Why does Hezbollah care?
Bitar has not charged any known members of Hezbollah, the Shia Muslim group that has powerful political influence and a heavily armed militia. But the judge’s actions, including his attempts to question powerful figures allied to Hezbollah as suspects, have prompted the group to accuse him of bias.
In September, a senior Hezbollah official sent him a message warning that the group would “uproot” him.
Hezbollah and its allies have pushed for Bitar’s removal via the executive branch, sparking a row that has paralyzed government.
Together with its allies, Hezbollah called for an anti-Bitar protest in October that escalated into deadly violence.
Hezbollah has accused the United States, which lists the group as a terrorist organization, of meddling in the probe. The US ambassador has denied this.
Hezbollah dismissed accusations made at the time of the blast that it had an arms warehouse at the port and says it had nothing to do with the explosion.
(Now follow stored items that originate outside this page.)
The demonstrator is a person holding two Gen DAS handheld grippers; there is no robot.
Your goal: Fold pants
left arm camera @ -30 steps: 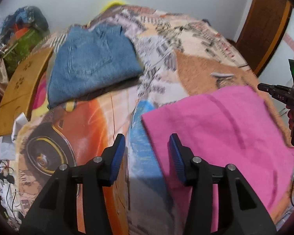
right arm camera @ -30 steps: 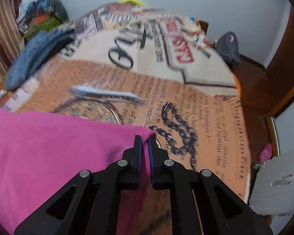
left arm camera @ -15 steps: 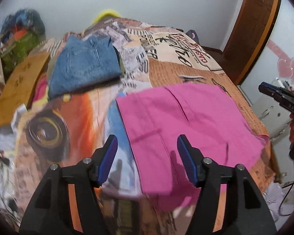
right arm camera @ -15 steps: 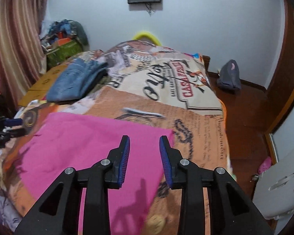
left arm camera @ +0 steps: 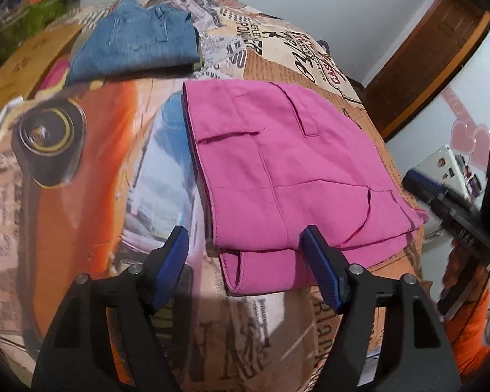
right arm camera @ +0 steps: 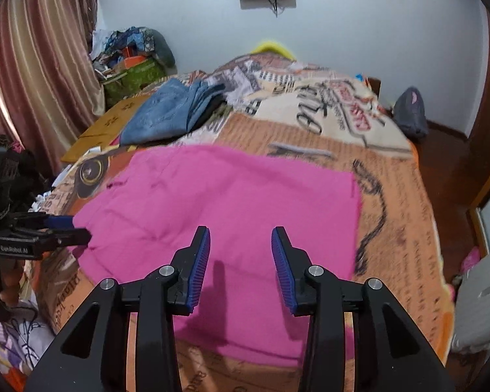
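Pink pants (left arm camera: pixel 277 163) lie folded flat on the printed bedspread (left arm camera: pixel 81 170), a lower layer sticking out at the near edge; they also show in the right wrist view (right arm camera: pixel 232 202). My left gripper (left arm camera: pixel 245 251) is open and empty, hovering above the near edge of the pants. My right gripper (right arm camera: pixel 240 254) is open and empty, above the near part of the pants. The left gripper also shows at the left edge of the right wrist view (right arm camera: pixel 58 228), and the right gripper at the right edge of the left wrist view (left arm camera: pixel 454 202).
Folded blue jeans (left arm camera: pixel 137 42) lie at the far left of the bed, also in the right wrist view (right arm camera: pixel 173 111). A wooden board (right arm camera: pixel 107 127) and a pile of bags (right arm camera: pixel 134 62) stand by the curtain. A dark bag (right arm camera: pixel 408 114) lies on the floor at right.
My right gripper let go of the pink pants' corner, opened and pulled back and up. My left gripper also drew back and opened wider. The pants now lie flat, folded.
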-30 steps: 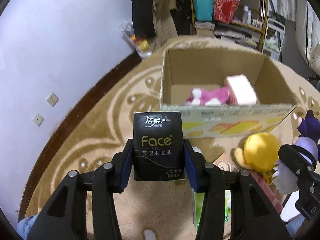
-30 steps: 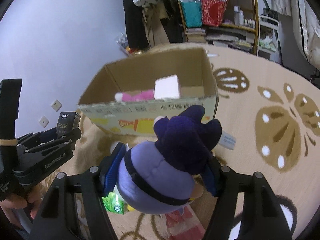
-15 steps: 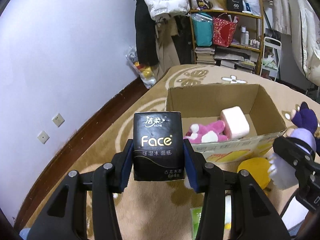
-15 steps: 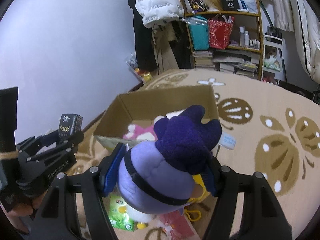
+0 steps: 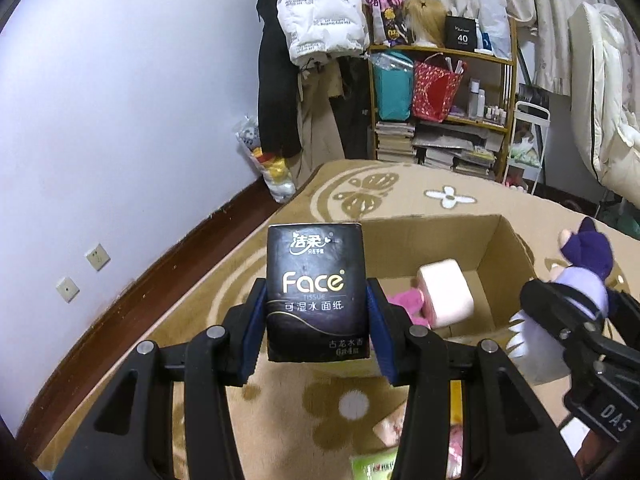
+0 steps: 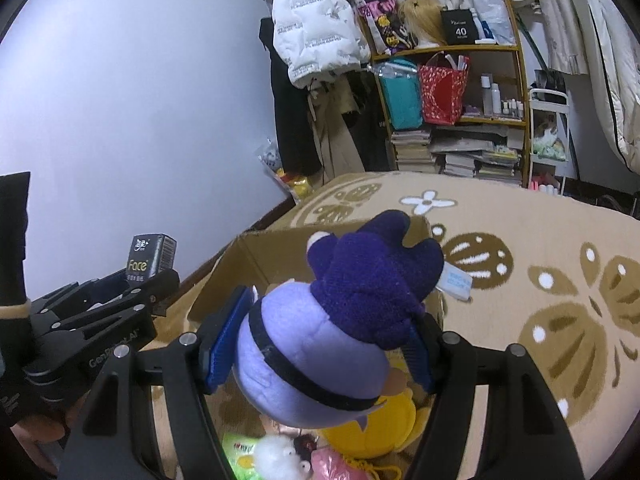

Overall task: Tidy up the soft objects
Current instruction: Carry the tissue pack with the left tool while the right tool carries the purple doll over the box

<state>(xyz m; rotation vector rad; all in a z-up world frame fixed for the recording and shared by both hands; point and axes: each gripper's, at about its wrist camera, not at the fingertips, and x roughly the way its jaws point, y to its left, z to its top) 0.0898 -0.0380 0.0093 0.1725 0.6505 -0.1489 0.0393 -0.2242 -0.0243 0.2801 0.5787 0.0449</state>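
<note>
Left gripper: blue pads clamped on the two sides of a black tissue pack, held upright and clear of the floor, short of the near wall of the cardboard box. Right gripper: jaws spread fairly wide yet pressed into the round body of a purple plush doll, dark hat pointing toward the box, lifted above the carpet.

Beyond the fingers: box open at the top, sitting on the patterned carpet; inside, a pink tissue roll leaning beside a pink plush toy. So two soft items already stowed, two more in the air on the way.

Below and nearer than the box, loose on the carpet: a yellow plush, a green packet, a small white fluffy toy and something pink, partly hidden by the doll.

Judged roughly midway: both held items not yet over the opening, and at least four pieces left to gather afterwards.
</note>
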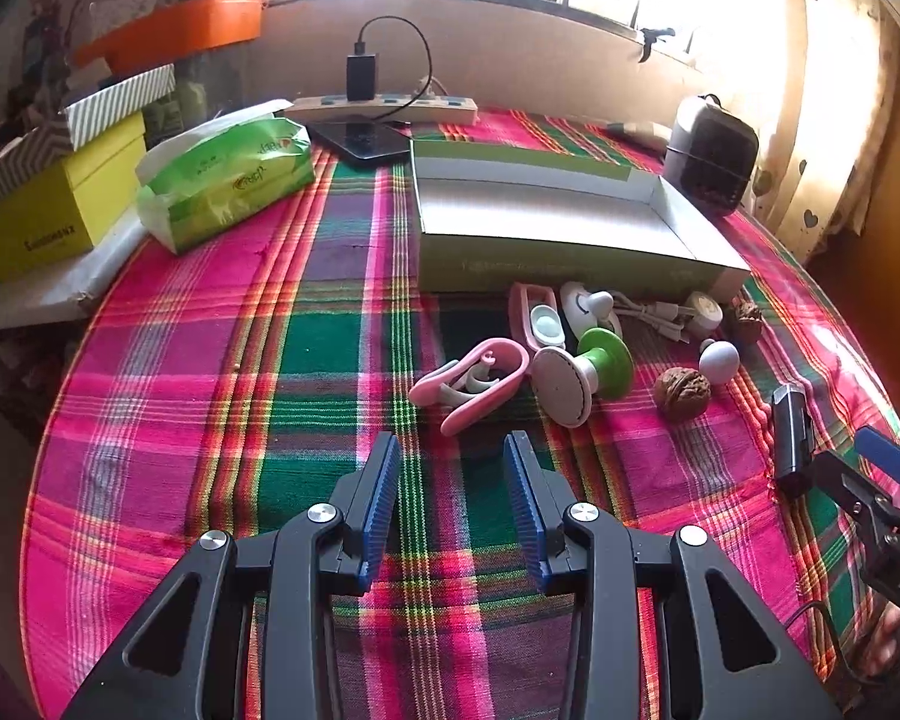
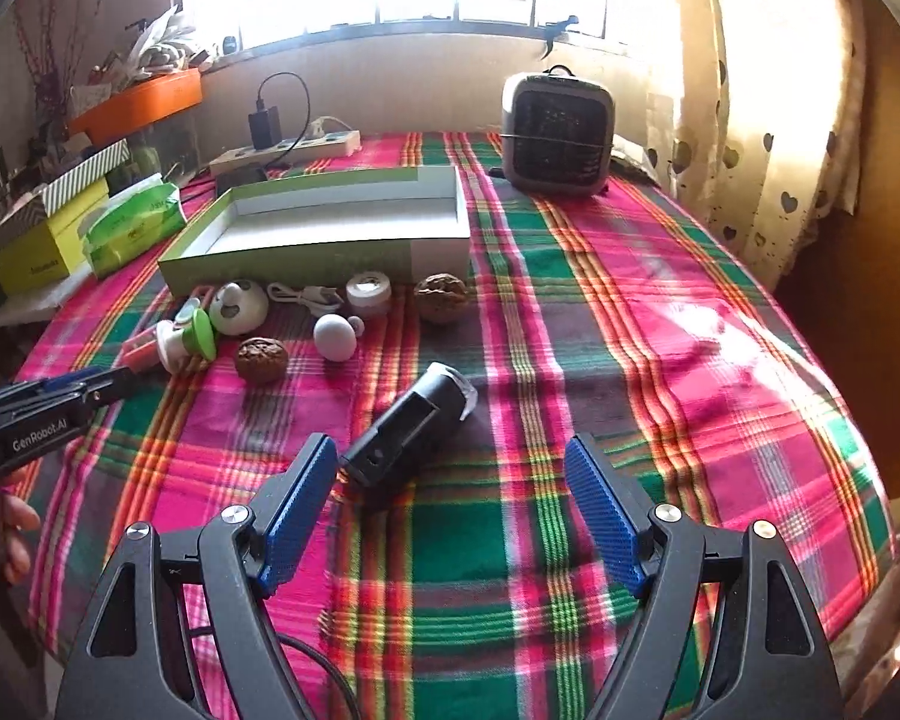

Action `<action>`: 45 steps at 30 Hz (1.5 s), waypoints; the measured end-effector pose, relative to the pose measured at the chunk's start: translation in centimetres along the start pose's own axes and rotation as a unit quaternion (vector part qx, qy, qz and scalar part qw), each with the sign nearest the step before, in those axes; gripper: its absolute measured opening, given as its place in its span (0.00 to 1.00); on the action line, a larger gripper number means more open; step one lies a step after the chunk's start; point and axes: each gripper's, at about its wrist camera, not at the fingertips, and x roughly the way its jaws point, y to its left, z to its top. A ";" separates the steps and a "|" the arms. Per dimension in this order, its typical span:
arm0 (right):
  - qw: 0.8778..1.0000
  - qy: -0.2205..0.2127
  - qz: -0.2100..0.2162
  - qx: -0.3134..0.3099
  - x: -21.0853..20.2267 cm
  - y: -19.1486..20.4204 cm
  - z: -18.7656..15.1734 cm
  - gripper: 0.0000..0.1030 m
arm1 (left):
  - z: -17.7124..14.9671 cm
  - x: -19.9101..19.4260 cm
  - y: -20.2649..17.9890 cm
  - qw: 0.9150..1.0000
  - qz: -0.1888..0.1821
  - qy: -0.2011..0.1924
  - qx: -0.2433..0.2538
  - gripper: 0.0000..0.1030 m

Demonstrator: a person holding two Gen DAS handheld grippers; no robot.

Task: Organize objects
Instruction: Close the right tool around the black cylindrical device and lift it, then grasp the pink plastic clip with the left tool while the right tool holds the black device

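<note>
I have both grippers above the plaid tablecloth (image 2: 570, 324). My right gripper (image 2: 453, 471) is spread wide and holds nothing. Just ahead of it, closer to its left finger, lies the black cylindrical device (image 2: 411, 435). It lies on its side. Its long axis runs diagonally: the blunt end is near me and to the left, the end with the clear cap points away and to the right. The near end is just beside the left blue pad (image 2: 300, 510); I cannot tell if they touch.

My left gripper (image 1: 453, 468) is open to a medium width, also empty, and it hovers over the cloth. In front of it lies the pink clip-shaped object (image 1: 468, 381), its long axis slanting from near-left to far-right. Just beside it is the green-and-white round gadget (image 1: 582, 375), tipped on its side with the white disc toward me.

Behind these things is the open green cardboard box (image 1: 558, 267), with its long side across my view. Near its front wall I see a white cable (image 2: 306, 295), a small white roll (image 2: 369, 293), a white ball-shaped item (image 2: 335, 337) and two walnuts (image 2: 261, 360), well apart from each other.

A grey heater (image 2: 555, 132) stands at the far edge of the table.
</note>
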 end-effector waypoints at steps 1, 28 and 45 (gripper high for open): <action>1.000 0.004 0.006 0.004 0.4 0.0 0.1 0.76 | 0.1 -0.1 0.1 1.000 0.000 -0.002 0.001 0.34; 0.997 0.026 0.040 -0.054 4.4 1.5 1.9 0.28 | 2.5 1.6 0.0 0.997 -0.027 -0.006 0.072 0.34; 0.994 0.033 0.048 -0.094 4.7 1.4 1.8 0.30 | 2.4 2.6 -1.6 0.994 -0.036 0.015 0.106 0.34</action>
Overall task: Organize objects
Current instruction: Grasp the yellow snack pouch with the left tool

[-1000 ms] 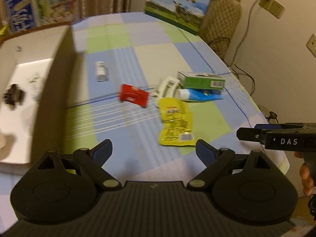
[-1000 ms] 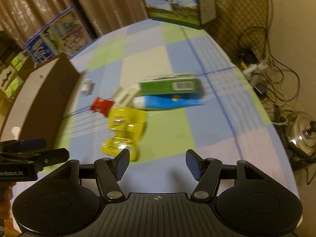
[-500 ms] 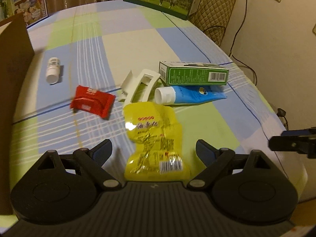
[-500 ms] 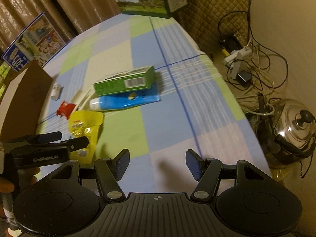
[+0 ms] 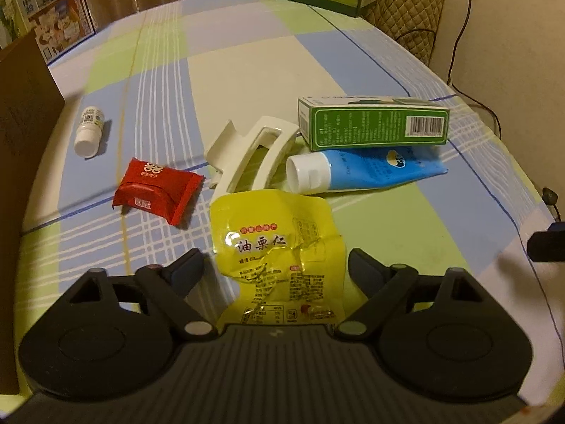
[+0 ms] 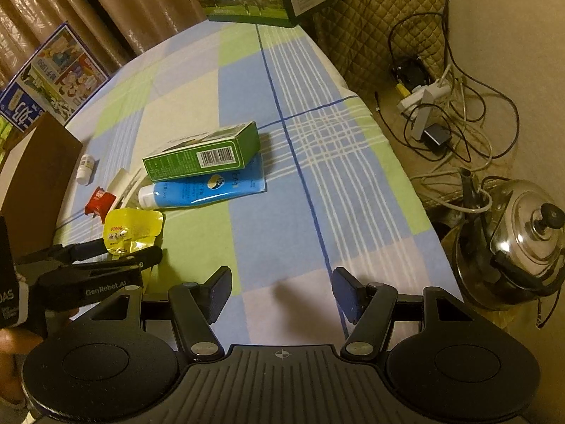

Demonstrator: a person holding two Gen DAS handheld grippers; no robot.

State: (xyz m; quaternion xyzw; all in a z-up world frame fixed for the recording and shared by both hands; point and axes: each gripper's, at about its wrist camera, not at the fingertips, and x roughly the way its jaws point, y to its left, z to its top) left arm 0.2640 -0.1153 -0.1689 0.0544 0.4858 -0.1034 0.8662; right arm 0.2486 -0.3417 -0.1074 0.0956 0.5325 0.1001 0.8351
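The left gripper (image 5: 277, 270) hangs with jaws wide open around the yellow pouch (image 5: 279, 247) on the table (image 5: 247, 56) (no contact visible). The right gripper (image 6: 280, 296), jaws also open and empty, hovers over bare cloth, well apart from the green box (image 6: 204, 153).

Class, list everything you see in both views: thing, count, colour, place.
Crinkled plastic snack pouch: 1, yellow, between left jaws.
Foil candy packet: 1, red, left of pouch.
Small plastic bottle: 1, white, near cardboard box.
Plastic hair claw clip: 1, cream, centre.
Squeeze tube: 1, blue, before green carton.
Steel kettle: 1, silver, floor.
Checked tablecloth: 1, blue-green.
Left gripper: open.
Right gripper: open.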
Its adversaries have long accused the group of controlling the port – something it also denies.
What’s at stake?
Any hope of accountability.
For advocates of reform, the tussle over the probe is part of a wider struggle about the rule of law and bringing to account officials for corruption and bad governance responsible for other catastrophes too, including Lebanon’s financial meltdown.
Critics say the elite are using their influence to block any attempt to set a precedent of holding officials to account and want to bury any scrutiny of the port’s management, which is a microcosm of the sectarian system which parcels out public resources to serve the interests of major players, not the state.
Beirut’s already strained ties with Western governments, whose help could prove vital in lifting Lebanon out of its economic crisis, may suffer further if the probe is torpedoed.